But a lot more will happen technologically in the interim. For example:
Within a hundred years we will have working telepathy machines. Sounds crazy, but the technology is already conceivable, and all the components are already tracking development on a trajectory to that inevitable outcome. We can only quibble about when. The ramifications are huge, most of them no doubt beyond our present imagining. Some I can predict already: the mind-brain problem will have been solved, and we will know the physical explanation for every component of consciousness, including religious experience, and every form of insanity and mental disorder. We will even be able to track the brain processes involved in real time all the way to their sensory inputs and mechanical causes. All religious doctrines depending on a soul or religious feelings will by then be antiscientific fringe beliefs as hilarious as young earth creationism today. The "internet" will then become many times more effective, as our minds will replace search engines directly. Education will be enhanced enormously. A college education will essentially be available to anyone. A single teacher will be able to talk to a classroom of millions at once, and be able to communicate with them on levels far beyond mere speech. We will also have 100% reliable lie detectors and insanity detectors, so anyone who wants to try and get away with any claim can be called out: either take the test or walk. That will impair the ability of most religious nuts to evangelize: when they refuse to prove they are honest and sane, that will stigmatize them as unreliable, while for those who volunteer for the tests, to prove what they are saying is on the up and up, whatever they say will be trusted in a way we were never able to sort out before.
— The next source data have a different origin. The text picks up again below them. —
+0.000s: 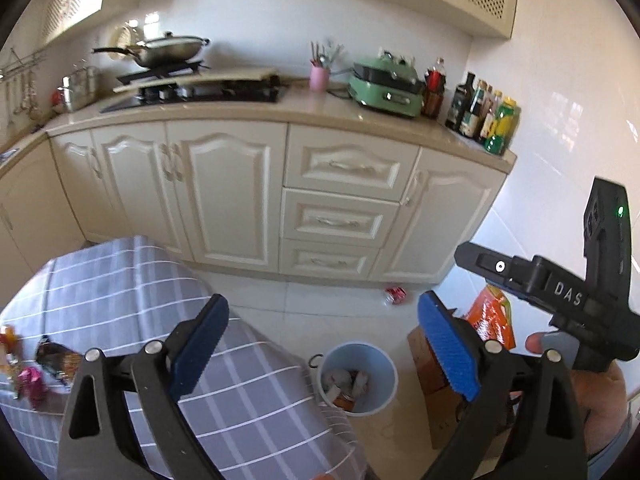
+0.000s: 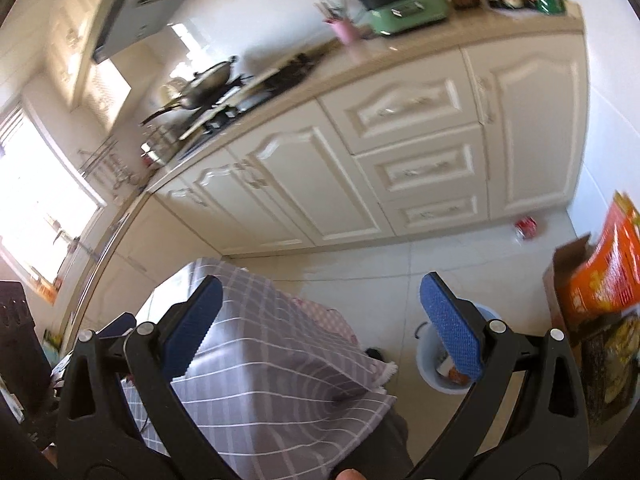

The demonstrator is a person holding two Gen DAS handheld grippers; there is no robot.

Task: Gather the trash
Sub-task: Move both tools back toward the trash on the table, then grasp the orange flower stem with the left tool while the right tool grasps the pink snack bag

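Observation:
A light blue trash bin (image 1: 357,378) stands on the floor beside the table and holds several pieces of crumpled trash; in the right wrist view the bin (image 2: 430,364) is partly hidden behind a finger. A red can (image 1: 395,295) lies on the floor by the cabinet base, and it also shows in the right wrist view (image 2: 526,227). Wrappers (image 1: 28,368) lie on the grey checked tablecloth (image 1: 120,292) at the far left. My left gripper (image 1: 322,346) is open and empty above the table edge. My right gripper (image 2: 320,328) is open and empty, held high over the table corner.
Cream kitchen cabinets (image 1: 240,192) line the back, with a stove, a pan, a green appliance (image 1: 386,88) and bottles on the counter. A cardboard box (image 1: 436,376) with an orange package (image 1: 492,320) stands right of the bin. White floor tiles lie between.

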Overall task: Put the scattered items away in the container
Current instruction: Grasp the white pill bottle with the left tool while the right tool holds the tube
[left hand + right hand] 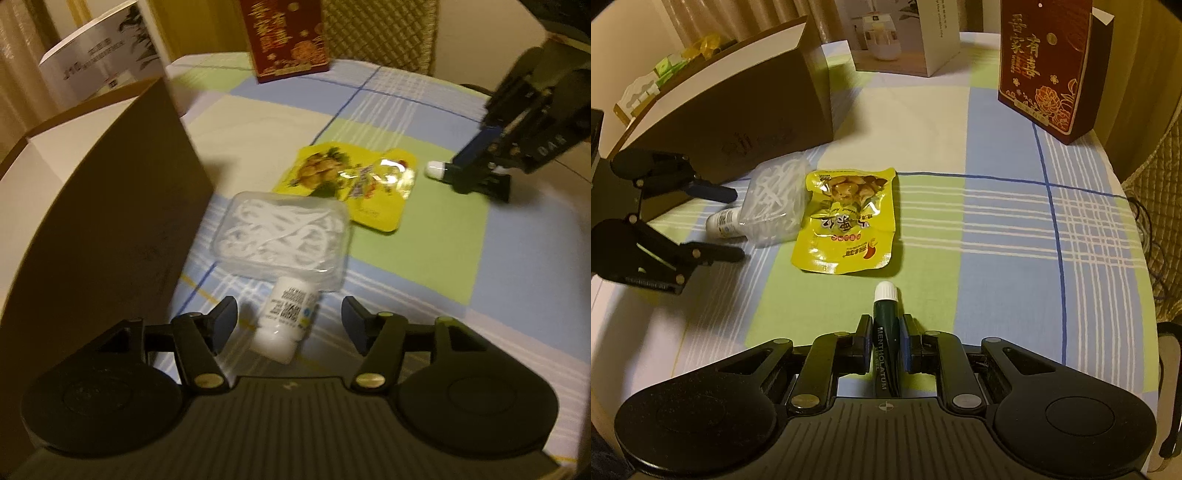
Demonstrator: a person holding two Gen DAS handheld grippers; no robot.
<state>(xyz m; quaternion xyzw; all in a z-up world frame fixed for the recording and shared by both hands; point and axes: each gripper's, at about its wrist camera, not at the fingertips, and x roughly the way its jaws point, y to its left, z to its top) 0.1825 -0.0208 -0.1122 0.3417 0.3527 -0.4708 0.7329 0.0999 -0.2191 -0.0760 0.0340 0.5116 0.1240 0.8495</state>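
The right tongs (885,345) clamp the lip balm (885,332). The left tongs (289,325) stand half-open around the white bottle (286,325) on the counter (997,229); closing off-centre could roll it away.

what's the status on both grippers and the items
Right gripper shut on lip gel tube. Left gripper open around white bottle. Floss box touching bottle.

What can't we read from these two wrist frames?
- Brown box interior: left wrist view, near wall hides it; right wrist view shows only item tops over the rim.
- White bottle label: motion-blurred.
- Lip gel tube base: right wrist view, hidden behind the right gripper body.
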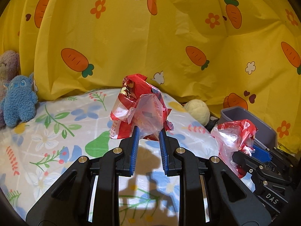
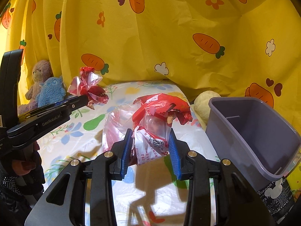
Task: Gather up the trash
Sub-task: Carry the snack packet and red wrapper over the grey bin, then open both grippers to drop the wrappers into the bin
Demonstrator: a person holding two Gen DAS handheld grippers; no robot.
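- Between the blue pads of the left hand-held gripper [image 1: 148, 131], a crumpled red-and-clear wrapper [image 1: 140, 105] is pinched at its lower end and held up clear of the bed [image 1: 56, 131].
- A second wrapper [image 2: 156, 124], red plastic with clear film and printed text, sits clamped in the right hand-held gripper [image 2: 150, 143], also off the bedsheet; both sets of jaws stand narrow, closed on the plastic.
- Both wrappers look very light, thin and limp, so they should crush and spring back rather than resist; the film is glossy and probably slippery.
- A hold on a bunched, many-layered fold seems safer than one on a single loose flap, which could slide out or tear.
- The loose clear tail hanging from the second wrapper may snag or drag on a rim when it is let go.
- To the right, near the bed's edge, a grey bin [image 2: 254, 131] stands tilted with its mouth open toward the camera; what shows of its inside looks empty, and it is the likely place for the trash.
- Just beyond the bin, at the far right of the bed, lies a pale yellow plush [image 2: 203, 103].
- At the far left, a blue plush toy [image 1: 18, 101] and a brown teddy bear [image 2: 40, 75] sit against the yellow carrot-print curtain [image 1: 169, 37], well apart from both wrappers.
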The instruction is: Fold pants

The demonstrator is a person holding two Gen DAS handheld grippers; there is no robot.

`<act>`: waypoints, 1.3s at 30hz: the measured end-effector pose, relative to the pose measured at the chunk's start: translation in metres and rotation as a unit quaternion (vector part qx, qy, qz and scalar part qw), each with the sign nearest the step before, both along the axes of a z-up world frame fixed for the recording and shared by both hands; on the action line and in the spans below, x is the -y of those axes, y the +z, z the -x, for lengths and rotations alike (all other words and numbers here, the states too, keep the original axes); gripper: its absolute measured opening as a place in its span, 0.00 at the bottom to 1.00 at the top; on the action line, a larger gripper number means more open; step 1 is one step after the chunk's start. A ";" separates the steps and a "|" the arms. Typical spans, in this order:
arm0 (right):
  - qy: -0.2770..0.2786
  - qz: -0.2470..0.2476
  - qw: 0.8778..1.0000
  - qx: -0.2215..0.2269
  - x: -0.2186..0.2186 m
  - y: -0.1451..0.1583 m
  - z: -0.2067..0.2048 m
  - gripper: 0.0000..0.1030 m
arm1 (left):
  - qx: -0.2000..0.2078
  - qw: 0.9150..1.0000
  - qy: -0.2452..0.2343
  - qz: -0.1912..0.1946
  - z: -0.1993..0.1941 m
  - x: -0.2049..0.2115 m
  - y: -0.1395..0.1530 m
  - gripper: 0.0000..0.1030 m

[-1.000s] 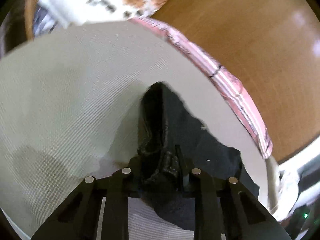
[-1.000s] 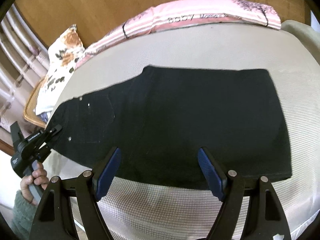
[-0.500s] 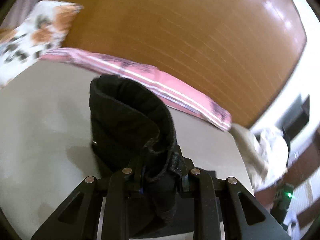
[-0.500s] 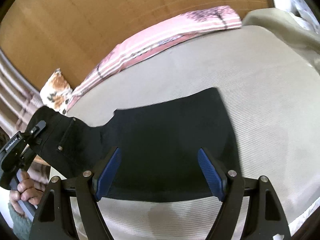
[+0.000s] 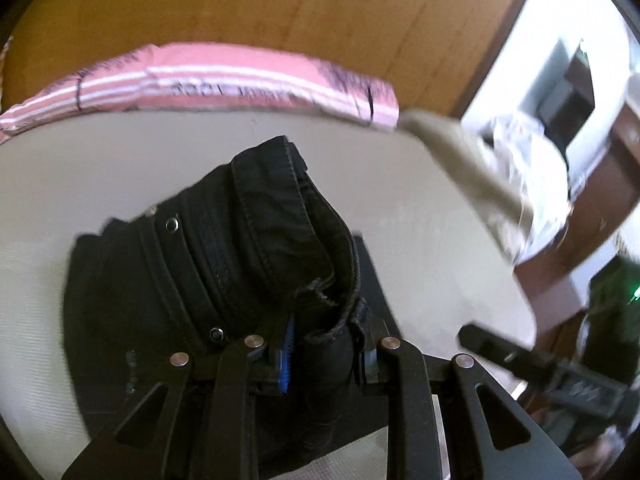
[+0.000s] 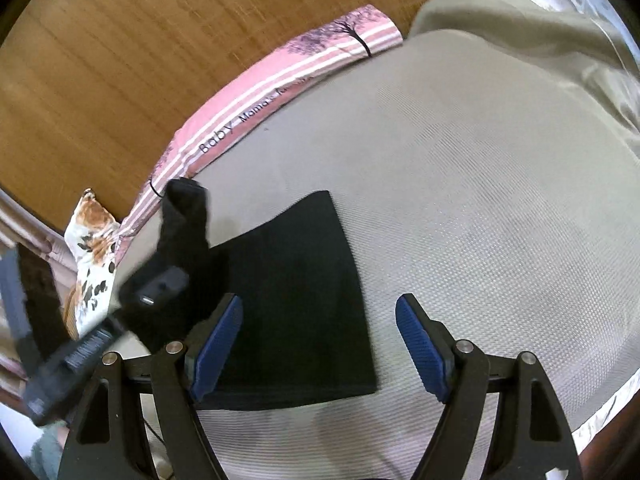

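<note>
The black pants (image 6: 296, 292) lie on the grey bed (image 6: 480, 208), leg end flat toward the near edge. My left gripper (image 5: 326, 354) is shut on the waistband end of the pants (image 5: 256, 248) and holds it lifted and curled over the flat part. In the right wrist view the left gripper (image 6: 156, 280) shows at the left with the raised waistband above it. My right gripper (image 6: 318, 346) is open and empty, hovering over the near right corner of the pants.
A pink striped pillow (image 6: 280, 88) lies along the wooden headboard (image 6: 140, 60). A floral cushion (image 6: 92, 248) sits at the far left. A beige blanket (image 6: 540, 40) is bunched at the right end of the bed. The bed edge (image 6: 600, 412) runs at the lower right.
My left gripper has carried the waistband up and to the right, over the legs. The right gripper has shifted toward the leg end and stayed open.
</note>
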State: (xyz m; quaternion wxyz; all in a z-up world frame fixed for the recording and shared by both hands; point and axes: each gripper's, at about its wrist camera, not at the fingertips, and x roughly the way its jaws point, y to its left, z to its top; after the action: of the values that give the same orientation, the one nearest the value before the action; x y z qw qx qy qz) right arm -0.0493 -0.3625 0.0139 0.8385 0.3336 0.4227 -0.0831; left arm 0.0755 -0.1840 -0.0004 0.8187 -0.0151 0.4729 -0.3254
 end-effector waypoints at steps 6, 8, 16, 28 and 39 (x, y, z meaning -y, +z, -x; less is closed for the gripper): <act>0.017 -0.028 0.999 -0.005 0.009 -0.014 -0.012 0.75 | 0.010 0.998 -0.036 -0.053 0.015 0.019 -0.027 0.29; 0.033 -0.051 0.998 -0.001 0.011 -0.020 -0.018 0.75 | 0.018 0.997 -0.060 -0.053 0.023 0.018 -0.019 0.41; 0.106 -0.163 0.981 0.004 0.014 -0.052 -0.059 0.75 | 0.022 0.993 -0.116 -0.002 0.042 -0.026 0.015 0.52; 0.173 -0.178 0.969 0.011 0.014 -0.072 -0.119 0.66 | -0.011 0.998 0.031 -0.056 0.001 -0.112 -0.024 0.53; 0.216 -0.199 0.956 0.024 0.008 -0.085 -0.130 0.50 | -0.016 0.997 0.028 -0.077 -0.003 -0.109 -0.046 0.54</act>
State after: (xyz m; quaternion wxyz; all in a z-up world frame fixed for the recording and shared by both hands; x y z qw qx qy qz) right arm 0.0805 -0.3709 -0.0712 0.7629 0.3960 0.4729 0.1937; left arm 0.0786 -0.0751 -0.0462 0.8188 0.0293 0.5088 -0.2644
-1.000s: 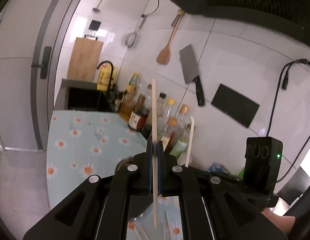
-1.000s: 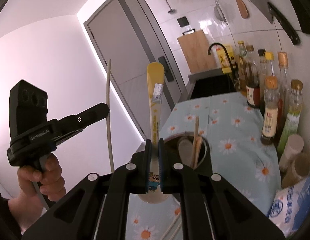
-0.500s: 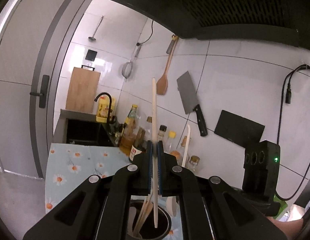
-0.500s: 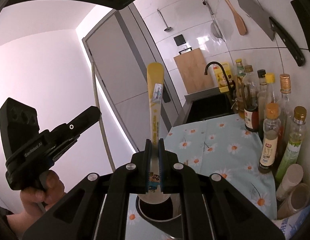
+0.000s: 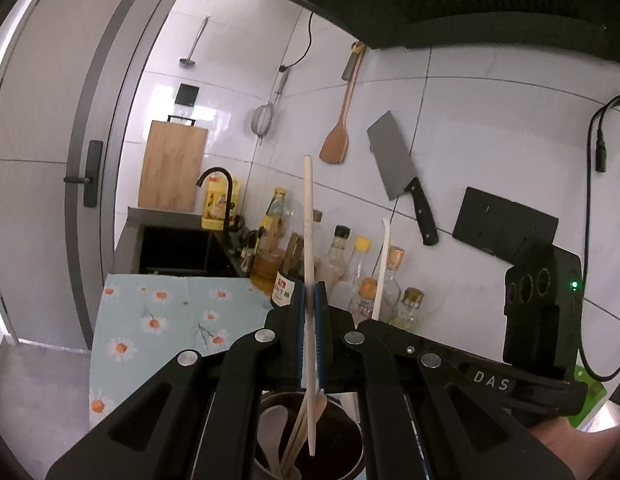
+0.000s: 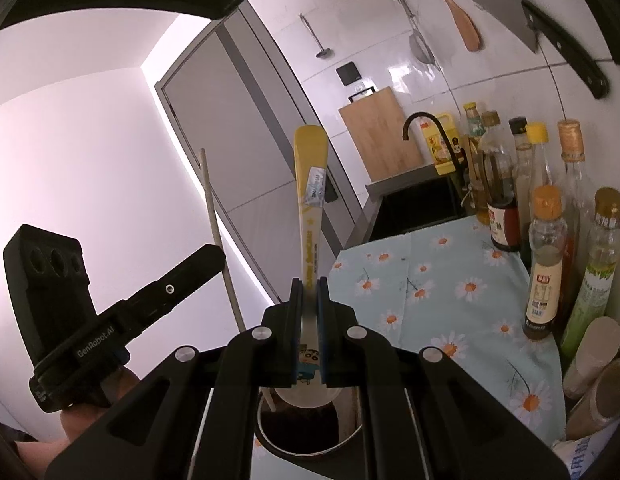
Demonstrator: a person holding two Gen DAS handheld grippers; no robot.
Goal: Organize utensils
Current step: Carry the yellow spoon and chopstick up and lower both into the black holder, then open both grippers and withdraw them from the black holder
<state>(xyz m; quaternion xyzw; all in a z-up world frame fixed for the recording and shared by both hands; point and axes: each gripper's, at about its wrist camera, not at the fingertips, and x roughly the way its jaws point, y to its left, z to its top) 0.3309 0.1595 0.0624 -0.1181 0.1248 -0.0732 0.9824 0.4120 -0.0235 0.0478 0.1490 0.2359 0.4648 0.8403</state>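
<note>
Left gripper point(image 5: 310, 300) clamps a pale wooden chopstick point(image 5: 308, 216) upright, tip inside the round dark metal utensil pot point(image 5: 345, 436) at 6 o'clock. Right gripper point(image 6: 308, 300) pinches my yellow cartoon-printed spoon point(image 6: 310, 184) above it; "GenRobot.AI" reads at 8 o'clock.

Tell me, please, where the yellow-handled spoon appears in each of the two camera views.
Left wrist view: yellow-handled spoon right of centre, only its thin pale edge visible.
Right wrist view: centre, upright in the right gripper, bowl over the utensil pot.
Shared landmark: wooden cutting board behind the sink.
</note>
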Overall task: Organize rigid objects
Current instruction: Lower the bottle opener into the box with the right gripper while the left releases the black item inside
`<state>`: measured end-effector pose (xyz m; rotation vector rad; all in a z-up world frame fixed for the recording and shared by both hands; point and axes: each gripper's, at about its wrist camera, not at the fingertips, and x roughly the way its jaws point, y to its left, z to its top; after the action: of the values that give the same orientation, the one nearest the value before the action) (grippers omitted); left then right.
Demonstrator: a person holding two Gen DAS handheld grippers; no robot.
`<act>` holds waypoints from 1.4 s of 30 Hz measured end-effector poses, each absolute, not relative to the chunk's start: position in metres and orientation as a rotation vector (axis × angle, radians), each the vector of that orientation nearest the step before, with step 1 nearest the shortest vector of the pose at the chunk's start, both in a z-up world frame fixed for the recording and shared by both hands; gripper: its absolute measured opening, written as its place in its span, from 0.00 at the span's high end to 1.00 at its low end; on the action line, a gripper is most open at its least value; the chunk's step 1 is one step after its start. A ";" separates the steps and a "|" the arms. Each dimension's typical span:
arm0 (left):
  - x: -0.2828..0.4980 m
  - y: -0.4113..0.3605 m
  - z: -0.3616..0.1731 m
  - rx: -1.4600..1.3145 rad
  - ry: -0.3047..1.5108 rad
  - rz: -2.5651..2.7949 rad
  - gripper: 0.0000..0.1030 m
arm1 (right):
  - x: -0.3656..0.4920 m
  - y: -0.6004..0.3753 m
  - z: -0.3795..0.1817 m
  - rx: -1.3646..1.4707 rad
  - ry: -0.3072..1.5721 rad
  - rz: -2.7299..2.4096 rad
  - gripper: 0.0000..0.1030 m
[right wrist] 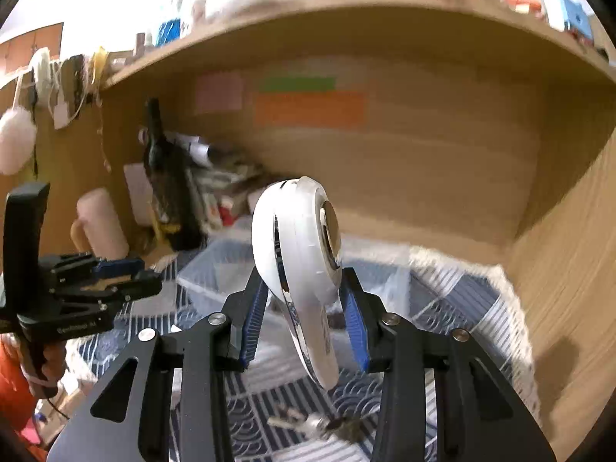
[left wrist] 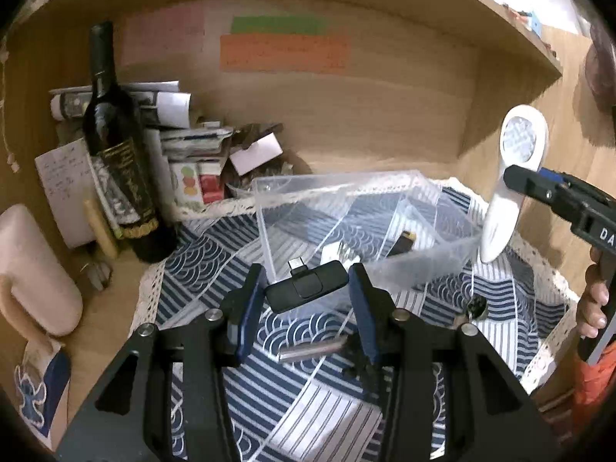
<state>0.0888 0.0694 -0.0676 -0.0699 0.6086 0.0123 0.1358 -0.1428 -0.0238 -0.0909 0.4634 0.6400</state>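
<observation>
Showing a wooden alcove, both views are bounded by a back wall, side walls and an overhanging shelf [right wrist: 346, 15]. On the counter lies a blue-and-white patterned cloth [left wrist: 315, 415] with a lace border; a clear plastic box [left wrist: 358, 215], divided into compartments, stands on it. Clutter fills the left rear corner: a dark wine bottle [left wrist: 115, 146] upright and touching the cloth's corner, with stacked papers and cartons [left wrist: 192, 146] behind it. Open room remains to the right of the box and above it.

Left gripper [left wrist: 306, 288]: jaws grasping a black adapter [left wrist: 306, 288] crosswise, its long axis running jaw to jaw and its small plug pointing toward the box's near wall. Below it on the cloth lie a metal cylinder [left wrist: 312, 348] and, to the right, a small dark object [left wrist: 477, 306].

Right gripper [right wrist: 304, 308]: jaws clenched on the handle of a white handheld magnifier [right wrist: 296, 246], held in the air at the box's right end. Its long axis is steeply upright, round head uppermost and handle tip pointing down.

Only the left wrist view shows the lens face and small items inside the box. Only the right wrist view shows the magnifier edge-on, a key bunch [right wrist: 319, 423] on the cloth, and objects crowding the shelf top; this view is blurred.
</observation>
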 end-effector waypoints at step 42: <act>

Within two hundred years we will probably be able to download our minds entirely into computer simulated universes, at which point we will literally get to vote for God. God in this case being whichever individual or consortium designs a given simverse you can join. Effectively acting as Creator, they can create any rules and resources in that universe they want. Religion will then be irrelevant. You will get to have eternal life in any universe you choose. And if you tire of the one you choose, you can hop to another. Everything religion has to offer now, will be supplied by these networks. And it's a basic rule of economics: when people can get a better product for just as cheap, your product will go the way of the urban gas lamp or the phonograph.
BD: When it comes to downloading our minds into computer simulated universes, and life extension in general, it kind of sucks for those of us who didn't or won't make the cutoff. How do you, as an individual, face the prospect of death, and how do you recommend that others face it? Stoically?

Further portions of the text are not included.